Task to complete: Since only part of the material below is wanted, output exactly the lines from the one with "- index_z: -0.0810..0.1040" up to and including the one with "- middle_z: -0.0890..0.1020".

:::

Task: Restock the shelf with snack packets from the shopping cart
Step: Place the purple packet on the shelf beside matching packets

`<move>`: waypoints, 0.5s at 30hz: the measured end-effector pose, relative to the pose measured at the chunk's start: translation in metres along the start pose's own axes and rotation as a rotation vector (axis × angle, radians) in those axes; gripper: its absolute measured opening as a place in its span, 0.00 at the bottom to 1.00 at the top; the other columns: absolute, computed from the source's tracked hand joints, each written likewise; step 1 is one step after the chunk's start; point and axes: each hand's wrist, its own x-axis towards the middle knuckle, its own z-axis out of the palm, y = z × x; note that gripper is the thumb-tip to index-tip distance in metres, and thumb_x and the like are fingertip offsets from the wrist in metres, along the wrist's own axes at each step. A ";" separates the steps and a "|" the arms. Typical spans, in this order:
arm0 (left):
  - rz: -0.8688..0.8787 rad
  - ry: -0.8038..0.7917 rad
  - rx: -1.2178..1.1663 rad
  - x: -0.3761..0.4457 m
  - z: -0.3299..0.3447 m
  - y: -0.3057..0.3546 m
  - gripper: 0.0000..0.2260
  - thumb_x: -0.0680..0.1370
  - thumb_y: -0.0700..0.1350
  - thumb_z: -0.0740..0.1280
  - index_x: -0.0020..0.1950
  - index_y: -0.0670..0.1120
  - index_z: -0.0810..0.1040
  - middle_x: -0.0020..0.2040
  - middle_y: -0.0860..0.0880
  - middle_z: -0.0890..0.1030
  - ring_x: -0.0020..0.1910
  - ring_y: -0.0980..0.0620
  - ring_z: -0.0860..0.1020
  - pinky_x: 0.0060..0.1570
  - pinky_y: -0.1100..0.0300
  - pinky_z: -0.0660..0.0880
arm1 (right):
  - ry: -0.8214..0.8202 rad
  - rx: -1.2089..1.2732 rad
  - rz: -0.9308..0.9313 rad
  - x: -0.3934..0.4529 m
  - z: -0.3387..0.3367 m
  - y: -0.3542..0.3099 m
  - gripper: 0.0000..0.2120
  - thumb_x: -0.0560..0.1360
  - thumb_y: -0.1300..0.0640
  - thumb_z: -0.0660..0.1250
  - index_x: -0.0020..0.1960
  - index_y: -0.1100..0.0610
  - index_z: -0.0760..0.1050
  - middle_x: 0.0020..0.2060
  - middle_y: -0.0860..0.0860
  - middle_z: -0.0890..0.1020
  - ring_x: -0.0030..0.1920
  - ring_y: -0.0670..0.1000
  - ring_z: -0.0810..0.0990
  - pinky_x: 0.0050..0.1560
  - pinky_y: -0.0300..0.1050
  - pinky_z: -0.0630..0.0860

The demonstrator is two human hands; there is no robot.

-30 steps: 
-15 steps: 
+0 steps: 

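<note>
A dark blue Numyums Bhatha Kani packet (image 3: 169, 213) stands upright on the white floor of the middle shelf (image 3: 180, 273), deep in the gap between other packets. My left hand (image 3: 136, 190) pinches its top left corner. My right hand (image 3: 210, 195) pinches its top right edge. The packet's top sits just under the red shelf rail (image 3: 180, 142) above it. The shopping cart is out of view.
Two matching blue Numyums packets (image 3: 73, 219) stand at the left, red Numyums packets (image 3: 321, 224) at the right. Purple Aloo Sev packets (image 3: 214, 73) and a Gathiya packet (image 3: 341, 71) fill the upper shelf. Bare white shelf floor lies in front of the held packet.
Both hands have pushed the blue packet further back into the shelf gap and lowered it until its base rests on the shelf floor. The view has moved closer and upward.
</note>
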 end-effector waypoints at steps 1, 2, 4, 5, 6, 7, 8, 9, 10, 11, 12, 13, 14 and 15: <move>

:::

Your solution:
  - index_z: -0.0810..0.1040
  - middle_x: -0.0020..0.2040
  - middle_y: -0.0860..0.0880
  - middle_z: -0.0890..0.1030
  - ring_x: -0.0020..0.1910
  - ring_y: -0.0980..0.0620
  - ring_z: -0.0860..0.1020
  - pinky_x: 0.0060..0.1570
  - pinky_y: -0.1100..0.0300
  - pinky_z: -0.0660..0.0880
arm1 (right):
  - ry: -0.8214..0.8202 rad
  - rx: -1.2089..1.2732 rad
  - rz: -0.9308..0.9313 rad
  - x: -0.3934..0.4529 m
  - z: -0.3387..0.3367 m
  - y: -0.3542..0.3099 m
  - gripper: 0.0000..0.2120
  - thumb_x: -0.0560..0.1360
  - thumb_y: -0.1300..0.0640
  - thumb_z: -0.0660..0.1250
  - index_x: -0.0020..0.1960
  - index_y: -0.1100..0.0610
  - index_z: -0.0760..0.1050
  - middle_x: 0.0020..0.2060
  - middle_y: -0.0860..0.0860
  - middle_z: -0.0890..0.1020

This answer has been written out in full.